**What to work on**
This exercise requires every record to be repeated exactly.

**Recorded data**
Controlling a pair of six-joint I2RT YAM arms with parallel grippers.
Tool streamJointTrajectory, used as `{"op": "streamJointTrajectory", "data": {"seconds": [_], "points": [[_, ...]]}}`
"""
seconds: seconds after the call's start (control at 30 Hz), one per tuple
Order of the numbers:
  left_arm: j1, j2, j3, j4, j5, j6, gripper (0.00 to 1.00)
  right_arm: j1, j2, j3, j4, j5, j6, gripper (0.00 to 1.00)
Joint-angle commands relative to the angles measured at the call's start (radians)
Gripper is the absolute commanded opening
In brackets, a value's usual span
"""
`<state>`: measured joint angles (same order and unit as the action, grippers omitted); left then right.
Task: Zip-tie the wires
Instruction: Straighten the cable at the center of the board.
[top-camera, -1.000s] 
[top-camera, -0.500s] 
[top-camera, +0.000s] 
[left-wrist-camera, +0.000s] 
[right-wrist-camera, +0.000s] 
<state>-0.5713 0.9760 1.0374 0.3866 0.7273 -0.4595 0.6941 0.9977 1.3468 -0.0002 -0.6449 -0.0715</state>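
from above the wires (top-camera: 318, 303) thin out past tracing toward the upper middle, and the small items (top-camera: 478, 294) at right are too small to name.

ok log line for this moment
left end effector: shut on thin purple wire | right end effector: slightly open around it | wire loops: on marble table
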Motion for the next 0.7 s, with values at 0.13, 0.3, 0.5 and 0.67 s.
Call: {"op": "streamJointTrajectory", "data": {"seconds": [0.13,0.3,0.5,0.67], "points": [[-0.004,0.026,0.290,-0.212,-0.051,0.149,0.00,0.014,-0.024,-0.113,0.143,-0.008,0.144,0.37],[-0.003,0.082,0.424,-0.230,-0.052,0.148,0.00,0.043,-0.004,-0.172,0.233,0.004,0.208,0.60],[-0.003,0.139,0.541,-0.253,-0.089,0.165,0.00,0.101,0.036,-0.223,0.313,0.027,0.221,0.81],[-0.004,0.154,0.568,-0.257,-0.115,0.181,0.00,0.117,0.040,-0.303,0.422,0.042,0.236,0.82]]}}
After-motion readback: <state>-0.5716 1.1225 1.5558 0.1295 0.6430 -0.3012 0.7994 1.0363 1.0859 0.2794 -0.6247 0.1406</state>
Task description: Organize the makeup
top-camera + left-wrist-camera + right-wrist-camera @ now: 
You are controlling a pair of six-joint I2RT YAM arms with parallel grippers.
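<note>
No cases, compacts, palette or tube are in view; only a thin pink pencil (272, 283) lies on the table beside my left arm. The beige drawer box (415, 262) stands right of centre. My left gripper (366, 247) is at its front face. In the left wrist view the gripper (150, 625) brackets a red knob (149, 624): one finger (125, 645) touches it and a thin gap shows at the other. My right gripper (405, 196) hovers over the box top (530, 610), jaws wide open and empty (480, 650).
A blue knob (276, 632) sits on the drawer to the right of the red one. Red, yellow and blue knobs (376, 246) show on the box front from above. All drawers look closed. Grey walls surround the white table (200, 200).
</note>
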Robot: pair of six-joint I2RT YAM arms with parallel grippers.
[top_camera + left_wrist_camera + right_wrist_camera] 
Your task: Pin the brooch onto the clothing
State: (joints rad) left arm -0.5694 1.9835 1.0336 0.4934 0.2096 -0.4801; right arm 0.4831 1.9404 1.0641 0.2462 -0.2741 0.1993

**Result below**
Controlling a pair of six-joint I2RT YAM arms with parallel grippers.
Tool streamJointTrajectory, used as `{"op": "streamJointTrajectory", "data": {"seconds": [_], "points": [[_, ...]]}}`
"""
seconds: seconds after the call's start (control at 30 Hz), one per tuple
Order of the numbers:
  left_arm: j1, j2, j3, j4, j5, j6, gripper (0.00 to 1.00)
  right_arm: j1, j2, j3, j4, j5, j6, gripper (0.00 to 1.00)
Joint-angle commands relative to the angles measured at the call's start (radians)
Gripper is the absolute commanded opening
In brackets, a value's usual span
"""
`<state>`: measured joint angles (same order and unit as the action, grippers omitted); left then right.
Task: Zip-tie the wires
Instruction: Straighten the cable at the center of the board.
[top-camera, -1.000s] 
[top-camera, -0.500s] 
[top-camera, +0.000s] 
[left-wrist-camera, +0.000s] 
[right-wrist-camera, +0.000s] 
<state>-0.5713 0.9760 1.0374 0.3866 0.7273 -0.4595 0.6941 0.9977 1.3468 -0.0002 -0.6449 -0.0715</state>
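from above the wires (top-camera: 318, 303) thin out past tracing toward the upper middle, and the small items (top-camera: 478, 294) at right are too small to name.

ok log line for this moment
left end effector: shut on thin purple wire | right end effector: slightly open around it | wire loops: on marble table
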Motion for the next 0.7 s, with values at 0.13, 0.3, 0.5 and 0.67 s.
Call: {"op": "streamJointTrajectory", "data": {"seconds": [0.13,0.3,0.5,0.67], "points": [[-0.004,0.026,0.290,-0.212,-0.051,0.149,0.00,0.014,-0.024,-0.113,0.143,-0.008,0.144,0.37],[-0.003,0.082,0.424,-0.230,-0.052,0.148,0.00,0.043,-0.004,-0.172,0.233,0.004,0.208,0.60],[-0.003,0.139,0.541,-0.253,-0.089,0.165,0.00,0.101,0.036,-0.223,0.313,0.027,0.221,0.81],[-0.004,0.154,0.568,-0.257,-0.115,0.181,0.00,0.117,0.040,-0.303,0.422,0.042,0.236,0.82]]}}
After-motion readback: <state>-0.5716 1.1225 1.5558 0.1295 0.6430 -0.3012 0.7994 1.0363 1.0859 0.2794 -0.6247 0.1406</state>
Task description: Organize the makeup
top-camera + left-wrist-camera + right-wrist-camera @ now: 
You are controlling a pair of six-joint I2RT YAM arms with parallel grippers.
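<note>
No cases, compacts, palette or tube are in view; only a thin pink pencil (272, 283) lies on the table beside my left arm. The beige drawer box (415, 262) stands right of centre. My left gripper (366, 247) is at its front face. In the left wrist view the gripper (150, 625) brackets a red knob (149, 624): one finger (125, 645) touches it and a thin gap shows at the other. My right gripper (405, 196) hovers over the box top (530, 610), jaws wide open and empty (480, 650).
A blue knob (276, 632) sits on the drawer to the right of the red one. Red, yellow and blue knobs (376, 246) show on the box front from above. All drawers look closed. Grey walls surround the white table (200, 200).
</note>
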Robot: pair of six-joint I2RT YAM arms with parallel grippers.
[top_camera + left_wrist_camera + right_wrist_camera] 
Your task: Pin the brooch onto the clothing
State: (joints rad) left arm -0.5694 1.9835 1.0336 0.4934 0.2096 -0.4801; right arm 0.4831 1.9404 1.0641 0.2462 -0.2741 0.1993

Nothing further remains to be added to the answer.